Please show each line of the listing where "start" is present.
*** Opening of Available data ***
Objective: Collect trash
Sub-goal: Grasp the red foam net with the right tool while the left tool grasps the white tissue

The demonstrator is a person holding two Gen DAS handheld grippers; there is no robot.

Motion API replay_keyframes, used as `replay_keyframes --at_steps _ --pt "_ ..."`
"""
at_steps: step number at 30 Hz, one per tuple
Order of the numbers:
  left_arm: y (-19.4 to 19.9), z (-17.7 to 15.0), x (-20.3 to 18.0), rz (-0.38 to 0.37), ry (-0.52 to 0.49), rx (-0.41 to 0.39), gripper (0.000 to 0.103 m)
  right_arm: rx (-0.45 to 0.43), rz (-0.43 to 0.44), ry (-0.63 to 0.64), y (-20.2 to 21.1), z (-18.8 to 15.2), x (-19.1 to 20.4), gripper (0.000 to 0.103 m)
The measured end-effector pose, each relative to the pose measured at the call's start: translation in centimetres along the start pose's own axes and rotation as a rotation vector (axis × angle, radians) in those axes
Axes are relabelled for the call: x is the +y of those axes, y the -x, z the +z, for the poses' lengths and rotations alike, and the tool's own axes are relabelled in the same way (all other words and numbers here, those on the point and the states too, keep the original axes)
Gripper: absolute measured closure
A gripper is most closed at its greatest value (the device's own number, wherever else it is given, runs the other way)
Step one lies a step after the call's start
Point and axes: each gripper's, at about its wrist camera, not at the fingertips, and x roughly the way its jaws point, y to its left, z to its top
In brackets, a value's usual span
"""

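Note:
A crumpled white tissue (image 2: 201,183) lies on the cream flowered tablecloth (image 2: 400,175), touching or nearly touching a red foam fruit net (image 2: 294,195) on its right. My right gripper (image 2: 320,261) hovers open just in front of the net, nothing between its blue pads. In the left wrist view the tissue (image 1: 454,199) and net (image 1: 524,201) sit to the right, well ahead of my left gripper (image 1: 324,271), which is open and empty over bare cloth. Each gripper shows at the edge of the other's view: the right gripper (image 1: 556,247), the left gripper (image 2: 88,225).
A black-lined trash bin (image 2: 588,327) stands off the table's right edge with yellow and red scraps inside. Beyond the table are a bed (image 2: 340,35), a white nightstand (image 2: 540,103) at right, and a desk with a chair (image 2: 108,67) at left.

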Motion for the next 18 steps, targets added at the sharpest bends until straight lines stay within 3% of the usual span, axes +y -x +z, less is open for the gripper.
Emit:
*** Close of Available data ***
◆ **Exercise answer**
The measured end-effector pose, each relative to the pose measured at the call's start: translation in centimetres along the start pose's own axes and rotation as a rotation vector (axis × angle, radians) in those axes
Step one lies a step after the call's start

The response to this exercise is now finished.